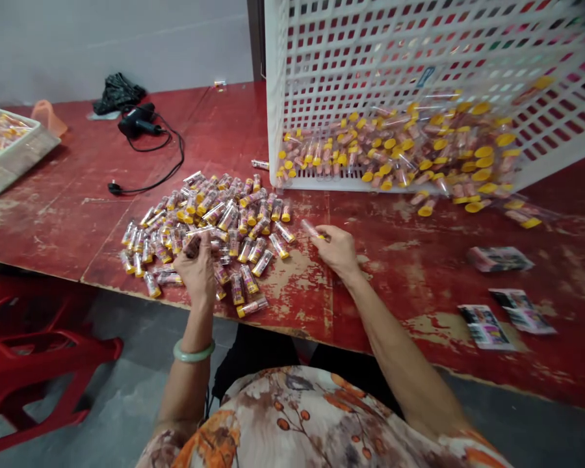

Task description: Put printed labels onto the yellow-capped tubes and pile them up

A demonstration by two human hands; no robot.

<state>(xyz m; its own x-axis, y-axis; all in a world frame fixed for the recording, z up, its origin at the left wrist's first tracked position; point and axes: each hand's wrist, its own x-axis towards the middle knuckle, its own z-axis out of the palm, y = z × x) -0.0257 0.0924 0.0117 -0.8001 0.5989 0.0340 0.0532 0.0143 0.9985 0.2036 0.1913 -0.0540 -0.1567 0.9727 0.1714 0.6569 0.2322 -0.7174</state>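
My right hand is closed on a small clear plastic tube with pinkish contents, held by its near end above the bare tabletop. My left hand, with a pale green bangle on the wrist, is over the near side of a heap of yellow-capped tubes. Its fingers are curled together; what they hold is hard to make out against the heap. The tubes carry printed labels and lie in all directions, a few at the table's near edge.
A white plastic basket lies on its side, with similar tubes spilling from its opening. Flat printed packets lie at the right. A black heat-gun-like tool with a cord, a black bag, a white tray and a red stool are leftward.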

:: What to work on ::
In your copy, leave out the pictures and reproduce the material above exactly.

:: Solution ::
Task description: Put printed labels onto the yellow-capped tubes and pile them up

A demonstration by two human hands; no robot.

<state>(xyz m; its own x-axis, y-axis; all in a world frame fixed for the recording, z up, its origin at the left wrist's first tracked position; point and axes: each hand's wrist, its own x-axis towards the middle knuckle, its own z-axis out of the palm, y = z × x) -0.0257 0.0924 0.0117 -0.8001 0.5989 0.0340 0.0532 0.0143 0.9985 0.2036 0.1913 -0.0540 -0.1567 0.9727 0.1714 0.6569 0.2322 -0.7174</state>
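My right hand is closed on a small clear plastic tube with pinkish contents, held by its near end above the bare tabletop. My left hand, with a pale green bangle on the wrist, is over the near side of a heap of yellow-capped tubes. Its fingers are curled together; what they hold is hard to make out against the heap. The tubes carry printed labels and lie in all directions, a few at the table's near edge.
A white plastic basket lies on its side, with similar tubes spilling from its opening. Flat printed packets lie at the right. A black heat-gun-like tool with a cord, a black bag, a white tray and a red stool are leftward.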

There is nothing further to this exercise.